Greve continua provocando transtornos na França

sexta-feira, 16 de novembro de 2007 17:38 BRST
 

Por Anna Willard

PARIS (Reuters) - Os ferroviários franceses decidiram na sexta-feira manter sua greve contra a reforma previdenciária, mas um sindicato convocou seus filiados a voltarem ao trabalho e retomarem as negociações.

A greve iniciada na terça-feira é um desafio à proposta do presidente Nicolas Sarkozy de acabar com privilégios previdenciários de alguns funcionários públicos, e a base sindical parece estar radicalizada. Houve assembléias durante todo o dia na França, com tendência de manutenção da greve.

"Continuamos porque não tivemos qualquer progresso no que queríamos", disse Guillaume Roiron, membro da central sindical CGT, na estação de Saint Lazare, em Paris.

Já os dirigentes da CFDT, uma central mais moderada, orientaram seus filiados da SNCF (estatal do setor ferroviário) a suspenderem a greve em troca de um início imediato de negociações envolvendo governo, sindicatos e empresas.

Os filiados da CFDT vão decidir na manhã de sábado se atendem à orientação dos dirigentes.

A SNCF disse que 32,2 por cento de seus funcionários estão parados na sexta-feira --eram 61,5 por cento na quarta-feira e 42,8 por cento na quinta. Apesar da perda de intensidade, a greve ainda paralisa parcialmente os trens nacionais, regionais e o metrô de Paris.

Na capital e em outras cidades, piqueteiros bloquearam linhas ferroviárias com fogueiras e obstáculos.

O ministro do Trabalho, Xavier Bertrand, disse aos sindicatos que o fim da greve seria uma pré-condição para as negociações, algo de que os grevistas discordam.
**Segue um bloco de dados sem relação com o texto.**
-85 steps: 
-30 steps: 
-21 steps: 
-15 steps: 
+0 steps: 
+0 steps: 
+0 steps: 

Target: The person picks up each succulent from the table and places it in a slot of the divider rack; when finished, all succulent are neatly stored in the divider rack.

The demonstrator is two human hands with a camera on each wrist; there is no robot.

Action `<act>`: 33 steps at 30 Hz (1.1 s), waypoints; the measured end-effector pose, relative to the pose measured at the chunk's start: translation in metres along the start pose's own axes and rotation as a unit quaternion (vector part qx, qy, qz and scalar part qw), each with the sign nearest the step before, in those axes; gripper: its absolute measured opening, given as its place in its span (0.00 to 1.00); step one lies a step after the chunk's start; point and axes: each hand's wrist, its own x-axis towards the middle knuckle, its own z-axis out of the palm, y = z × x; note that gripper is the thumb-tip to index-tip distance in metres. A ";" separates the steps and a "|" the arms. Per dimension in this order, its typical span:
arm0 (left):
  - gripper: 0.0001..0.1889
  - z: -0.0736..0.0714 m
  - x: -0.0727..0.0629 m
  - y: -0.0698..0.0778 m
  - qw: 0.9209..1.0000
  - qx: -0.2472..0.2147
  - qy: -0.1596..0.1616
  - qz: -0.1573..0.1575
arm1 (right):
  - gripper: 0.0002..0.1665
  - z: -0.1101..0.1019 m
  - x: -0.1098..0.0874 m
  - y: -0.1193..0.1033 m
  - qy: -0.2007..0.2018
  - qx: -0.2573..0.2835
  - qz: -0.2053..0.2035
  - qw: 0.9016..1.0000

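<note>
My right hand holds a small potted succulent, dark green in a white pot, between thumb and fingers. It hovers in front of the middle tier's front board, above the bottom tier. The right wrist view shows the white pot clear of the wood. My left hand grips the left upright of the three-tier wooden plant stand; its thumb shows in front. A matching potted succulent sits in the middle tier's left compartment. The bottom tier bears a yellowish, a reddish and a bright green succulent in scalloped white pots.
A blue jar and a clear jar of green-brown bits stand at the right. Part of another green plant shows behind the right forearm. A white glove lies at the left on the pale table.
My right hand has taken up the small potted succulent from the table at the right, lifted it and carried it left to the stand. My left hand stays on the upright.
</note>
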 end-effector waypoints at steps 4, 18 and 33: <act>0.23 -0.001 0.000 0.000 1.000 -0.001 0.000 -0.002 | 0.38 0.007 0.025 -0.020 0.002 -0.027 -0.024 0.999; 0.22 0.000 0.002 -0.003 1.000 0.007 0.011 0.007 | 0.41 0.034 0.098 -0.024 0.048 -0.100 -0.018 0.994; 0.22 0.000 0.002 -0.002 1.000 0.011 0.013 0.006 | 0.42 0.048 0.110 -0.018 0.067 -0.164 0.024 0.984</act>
A greve --somada ao frio excepcional para esta época-- provoca um misto de frustração e resignação entre os usuários dos transportes. "Acho, como muita gente, que tenho sentimentos dúbios. Um pouco de compreensão porque eles receberam alguma coisa, e é difícil abrir mão. Mas todo mundo tem de trabalhar mais, todos têm de se adaptar", disse Martin Fraudreau, que esperava em Paris um trem para Rouen (norte).

Os sindicatos são contra o fim do chamado "regime especial" de pensões, que permite que cerca de 500 mil funcionários públicos se aposentem após 37,5 anos de contribuição à Previdência, em vez dos 40 anos dos demais trabalhadores.